On the starter, you won't see much activity on a stir plate, the constant agitation will keep the krausen knocked down. If you stop the stir plate for a hour or two, you can see whether the size of the yeast layer has increased. That said, you won't see much growth in only a 1 liter starter. You really need at least 2 liters of starter for an ale and a minimum of 3 or 4 liters for a lager. With the low fermentation temperatures you should be using with that yeast, you would be looking at a 3 or 4 day lag time before any visible fermentation from just a 1 liter starter. You should really take a look at the pitching calculator on www.mrmalty.com to determine just how much yeast you will need. Before getting a huge erlenmeyer flask, I used to use a one gallon glass wine jug on top of my stir plate for doing big starters. For the 810 yeast, you should aim for about 55° rather than 60° for a fermentation temperature.

On the protein rest, it isn't at all necessary to do one at all with most modern malts. You pretty much have to special order the undermodified malts that require such a rest. If you were doing a recipe with something like 40% wheat malt, then you might need a protein rest. In the 100+ all grain batches I have done, I have not found a need for one yet.

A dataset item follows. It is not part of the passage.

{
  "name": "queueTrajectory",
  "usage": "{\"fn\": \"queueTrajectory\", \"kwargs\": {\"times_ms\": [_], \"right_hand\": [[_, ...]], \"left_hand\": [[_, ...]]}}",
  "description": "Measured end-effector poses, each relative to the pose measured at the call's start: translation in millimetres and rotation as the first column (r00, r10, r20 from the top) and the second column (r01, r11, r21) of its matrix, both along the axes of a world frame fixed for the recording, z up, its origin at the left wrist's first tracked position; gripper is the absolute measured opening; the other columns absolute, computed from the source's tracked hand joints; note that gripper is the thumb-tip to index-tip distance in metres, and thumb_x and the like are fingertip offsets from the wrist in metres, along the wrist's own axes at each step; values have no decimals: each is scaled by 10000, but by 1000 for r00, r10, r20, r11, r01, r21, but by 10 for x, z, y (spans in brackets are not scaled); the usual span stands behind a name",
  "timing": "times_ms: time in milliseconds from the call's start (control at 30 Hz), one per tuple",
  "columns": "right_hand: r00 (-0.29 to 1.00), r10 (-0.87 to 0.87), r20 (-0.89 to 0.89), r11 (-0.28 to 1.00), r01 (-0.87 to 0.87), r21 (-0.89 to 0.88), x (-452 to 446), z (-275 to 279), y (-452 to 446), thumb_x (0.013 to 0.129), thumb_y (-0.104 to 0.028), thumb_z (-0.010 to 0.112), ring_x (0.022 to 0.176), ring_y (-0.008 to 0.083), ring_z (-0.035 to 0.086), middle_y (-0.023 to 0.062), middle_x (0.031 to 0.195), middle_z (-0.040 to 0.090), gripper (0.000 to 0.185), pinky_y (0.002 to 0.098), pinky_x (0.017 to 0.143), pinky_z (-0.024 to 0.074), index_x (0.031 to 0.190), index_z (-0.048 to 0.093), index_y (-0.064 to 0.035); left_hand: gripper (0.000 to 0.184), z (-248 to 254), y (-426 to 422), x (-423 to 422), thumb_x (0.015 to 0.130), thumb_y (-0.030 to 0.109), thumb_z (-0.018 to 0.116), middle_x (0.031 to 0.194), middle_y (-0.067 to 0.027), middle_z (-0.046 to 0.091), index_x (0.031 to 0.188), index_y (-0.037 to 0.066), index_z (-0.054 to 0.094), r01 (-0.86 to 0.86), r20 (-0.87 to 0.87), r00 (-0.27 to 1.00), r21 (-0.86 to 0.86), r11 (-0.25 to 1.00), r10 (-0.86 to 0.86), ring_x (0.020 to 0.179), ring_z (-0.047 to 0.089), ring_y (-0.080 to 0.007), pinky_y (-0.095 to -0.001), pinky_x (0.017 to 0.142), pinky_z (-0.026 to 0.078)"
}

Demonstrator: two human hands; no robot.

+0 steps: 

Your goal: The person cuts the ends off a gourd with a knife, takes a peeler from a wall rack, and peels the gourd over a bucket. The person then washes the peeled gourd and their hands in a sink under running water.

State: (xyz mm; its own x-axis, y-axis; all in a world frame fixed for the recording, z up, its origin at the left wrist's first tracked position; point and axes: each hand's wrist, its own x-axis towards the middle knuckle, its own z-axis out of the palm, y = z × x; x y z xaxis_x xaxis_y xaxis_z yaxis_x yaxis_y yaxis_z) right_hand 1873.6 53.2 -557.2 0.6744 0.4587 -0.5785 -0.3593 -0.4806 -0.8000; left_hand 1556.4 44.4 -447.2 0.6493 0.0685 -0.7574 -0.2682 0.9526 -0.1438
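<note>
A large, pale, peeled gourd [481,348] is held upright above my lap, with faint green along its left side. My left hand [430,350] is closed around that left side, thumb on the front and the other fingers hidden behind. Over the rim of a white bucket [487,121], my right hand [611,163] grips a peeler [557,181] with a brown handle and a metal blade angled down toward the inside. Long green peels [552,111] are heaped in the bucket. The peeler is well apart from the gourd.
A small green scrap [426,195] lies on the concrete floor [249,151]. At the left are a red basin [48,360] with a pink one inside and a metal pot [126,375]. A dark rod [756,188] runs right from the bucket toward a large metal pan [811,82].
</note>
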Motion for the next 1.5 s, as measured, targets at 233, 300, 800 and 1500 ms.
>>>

As far as when to panic goes, if you plan to only pitch a 1 liter starter in this, it's time to panic now. As mentioned above, it won't start in a reasonable amount of time. Assuming your sanitation is good and you don't get an infection during the lage time, you will still get a bunch of off flavors.

When greatly underpitching, which is what you would be doing, the yeast will spend the first several days reproducing rather than converting sugars to alcohol. A high rate of reproduction will produce great amounts of esters that will adversely affect the flavor of the finished beer. This is the reason for needing big starters. Such underpitching greatly stresses the yeast, as such the yeast may quit working before all the fermentable sugars are consumed, leaving you with an unacceptably high final gravity.

If you are unable to get a bigger starter built, I highly recommend planning to pitch a good dry yeast right at the start instead. Nottingham fermented at a low temperature (55°-60°) will give you a nice "pseudo lager" character. US-56 for an APA, or S-04 for a slightly fruitier english bitter (if you do an english dry hop).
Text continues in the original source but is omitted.